En 1952 creó el ritmo batanga, cuyos planteos renovadores no fueron descifrados por la industria del disco y el espectáculo, pero cuyas huellas se convirtieron en una referencia de mucho de lo que ha sucedido después tanto en la evolución del jazz cubano como de la timba. Por cierto, en las grabaciones iniciales del nuevo ritmo figuró Benny Moré, quien acababa de regresar de México y todavía no había armado su portentosa banda gigante.
Al explicar el batanga, Bebo dijo: “Es una polirritmia bastante complicada. Tiene siete ritmos diferentes, que parte de la combinación de tres tambores. El primero es la tumbadora original, la segunda es el tanga. Yo le puse el nombre. Es otra tumbadora que contesta a la primera. El tercero es el batá. Eso era lo básico. (…) También hice un tumbao de cáscara para los timbales; cuando tocas los timbales por los lados se llama cáscara, y cuando se toca por arriba, baqueteo. Y saqué los bongoses, porque no se podía escribir polirrítmico para bongoses. El martilleo que se toca en los bongoses no cabe con el ritmo del batanga, y los platillos no cabían tampoco. Por eso puse los timbales, y el bajo tuvo su propio ritmo.

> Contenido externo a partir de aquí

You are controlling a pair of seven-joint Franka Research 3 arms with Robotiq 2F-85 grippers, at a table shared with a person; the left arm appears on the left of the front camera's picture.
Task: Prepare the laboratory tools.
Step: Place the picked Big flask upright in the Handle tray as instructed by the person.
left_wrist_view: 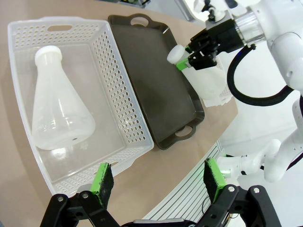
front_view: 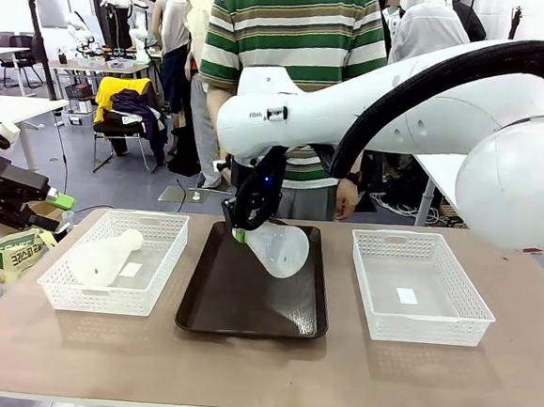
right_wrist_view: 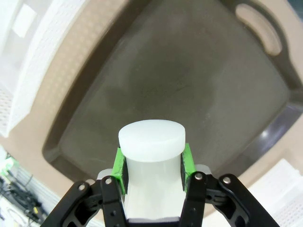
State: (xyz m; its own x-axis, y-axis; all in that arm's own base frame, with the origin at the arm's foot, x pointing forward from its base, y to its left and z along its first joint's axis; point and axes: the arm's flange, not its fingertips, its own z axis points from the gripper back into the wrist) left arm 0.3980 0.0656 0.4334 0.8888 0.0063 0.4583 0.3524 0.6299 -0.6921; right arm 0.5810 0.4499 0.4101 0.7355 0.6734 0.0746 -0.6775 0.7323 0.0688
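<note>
One frosted-white conical flask (front_view: 280, 248) hangs tilted over the dark brown tray (front_view: 245, 310), its neck (right_wrist_view: 151, 137) clamped between the green pads (right_wrist_view: 119, 168) of my right gripper (front_view: 242, 225), which is shut on it. The left wrist view shows that same held flask (left_wrist_view: 208, 82) beyond the tray (left_wrist_view: 151, 80). A second flask (front_view: 106, 256) lies on its side in the left white basket (front_view: 153, 284), also seen from above as the flask (left_wrist_view: 57, 109). My left gripper (left_wrist_view: 158, 182) is open above the basket's near corner, with nothing between its fingers.
An empty white mesh basket (front_view: 470, 323) with a small label stands at the right of the table. A person in a green striped shirt (front_view: 295, 36) stands at the far side behind the tray. A green packet (front_view: 14, 254) lies off the table's left edge.
</note>
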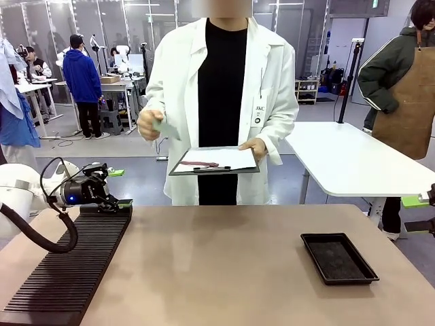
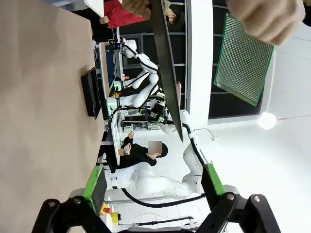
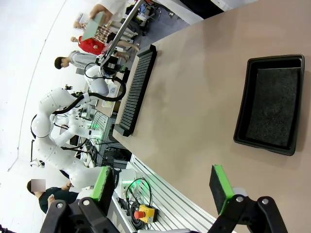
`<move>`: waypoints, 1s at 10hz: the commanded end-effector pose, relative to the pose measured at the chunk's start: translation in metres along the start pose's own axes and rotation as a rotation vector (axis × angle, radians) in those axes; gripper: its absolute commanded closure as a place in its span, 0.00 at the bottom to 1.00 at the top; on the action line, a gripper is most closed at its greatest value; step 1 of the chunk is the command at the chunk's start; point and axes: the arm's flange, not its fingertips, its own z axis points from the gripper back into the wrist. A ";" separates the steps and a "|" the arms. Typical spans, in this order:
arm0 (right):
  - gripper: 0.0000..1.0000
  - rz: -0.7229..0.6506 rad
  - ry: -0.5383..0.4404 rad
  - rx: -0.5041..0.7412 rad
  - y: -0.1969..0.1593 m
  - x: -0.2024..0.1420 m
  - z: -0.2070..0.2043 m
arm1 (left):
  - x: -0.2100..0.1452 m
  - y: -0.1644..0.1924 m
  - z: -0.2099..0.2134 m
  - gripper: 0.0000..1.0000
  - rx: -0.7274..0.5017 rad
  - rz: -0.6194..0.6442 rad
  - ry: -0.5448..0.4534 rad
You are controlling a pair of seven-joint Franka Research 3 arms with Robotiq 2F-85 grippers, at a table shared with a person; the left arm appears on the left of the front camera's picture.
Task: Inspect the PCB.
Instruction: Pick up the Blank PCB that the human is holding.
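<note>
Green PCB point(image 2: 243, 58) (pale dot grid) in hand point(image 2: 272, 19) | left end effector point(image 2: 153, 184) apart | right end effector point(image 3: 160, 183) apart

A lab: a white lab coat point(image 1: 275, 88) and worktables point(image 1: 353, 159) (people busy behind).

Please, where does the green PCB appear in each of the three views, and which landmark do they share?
Front view: the PCB is left of centre, in the person's raised hand.
Left wrist view: PCB upper right, next to that hand.
Right wrist view: PCB top left, far off, small.
Shared landmark: the black tray on the table.
</note>
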 end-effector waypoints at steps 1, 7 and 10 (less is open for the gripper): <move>0.00 0.021 -0.012 0.015 0.000 0.002 0.000 | 0.004 -0.002 0.001 0.00 -0.012 0.004 0.000; 0.00 0.021 -0.012 0.015 0.000 0.002 0.000 | 0.004 -0.002 0.001 0.00 -0.012 0.004 0.000; 0.00 0.021 -0.012 0.015 0.000 0.002 0.000 | 0.000 0.000 0.001 0.00 0.000 0.000 -0.002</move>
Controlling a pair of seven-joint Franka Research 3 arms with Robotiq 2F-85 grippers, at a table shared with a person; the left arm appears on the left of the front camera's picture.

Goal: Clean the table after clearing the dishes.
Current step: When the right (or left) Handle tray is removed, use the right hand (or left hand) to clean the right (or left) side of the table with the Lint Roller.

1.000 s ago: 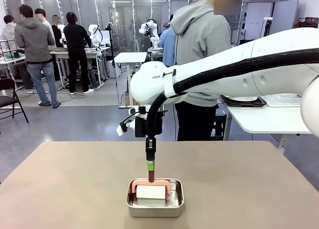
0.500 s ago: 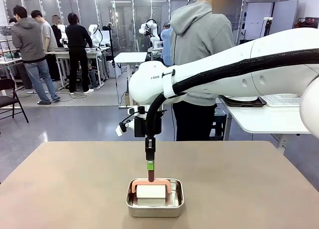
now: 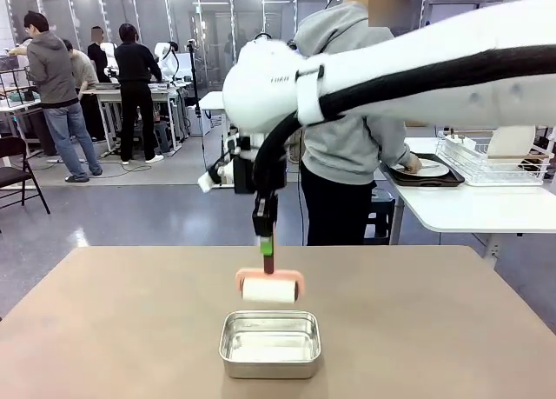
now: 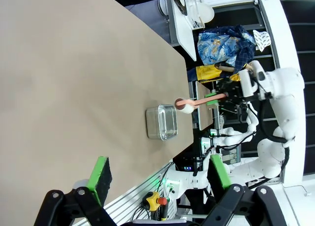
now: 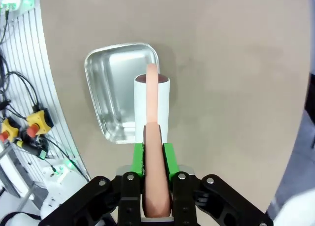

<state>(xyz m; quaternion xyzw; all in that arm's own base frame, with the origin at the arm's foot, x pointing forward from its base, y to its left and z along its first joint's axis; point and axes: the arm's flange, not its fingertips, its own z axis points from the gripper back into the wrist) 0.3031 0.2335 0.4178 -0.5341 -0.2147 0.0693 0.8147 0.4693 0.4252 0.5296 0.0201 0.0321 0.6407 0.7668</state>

Se necesitaba mucha gente sólo para el ritmo”.
Mucho enredo para una época en la que el mambo de Pérez Prado triunfaba y la simplicidad seductora del cha cha chá atraía a los bailadores. Bebo se afilió al mambo y no dejó de aventurarse por las sendas seguras de los géneros vernáculos, sin que ello disminuyera en solvencia y oficio.
Basta con escuchar un disco que resumen sus mejores momentos con Sabor de Cuba, Perlas cubanas, para descubrir sus versiones de Ay Mamá Inés y El manisero o de un estándar norteamericano como Nunca en domingo.
A México fue a parar Bebo en 1960, donde colaboró un tiempo con el chileno Lucho Gatica, a quien conocía de La Habana. Luego se instaló en Europa. Dejó atrás a su familia y fundó otra en Suecia. Nunca entendió los cambios que tuvieron lugar en su país natal. Pero ni en los días de ganarse la vida en restorantes y boites suecas dejó de pensar su música. Tanto fue así que a los 76 años de edad, reinició su carrera internacional con los mismos ímpetus de toda una vida.
Ese es el Bebo que comienza a cabalgar de nuevo, a los aires del jazz latino, discos como Bebo rides again, convocado por Paquito D’ Rivera, y películas como Calle 54 jalonado por el cineasta español Fernando Trueba y el melómano cubano Nat Chediak; su fabulosa unión al cantaor Diego el Cigala y el reencuentro con su hijo Chucho Valdés en el álbum Juntos para siempre. Un mismo Bebo, el de antes y después, el que está ahora mismo dando batalla.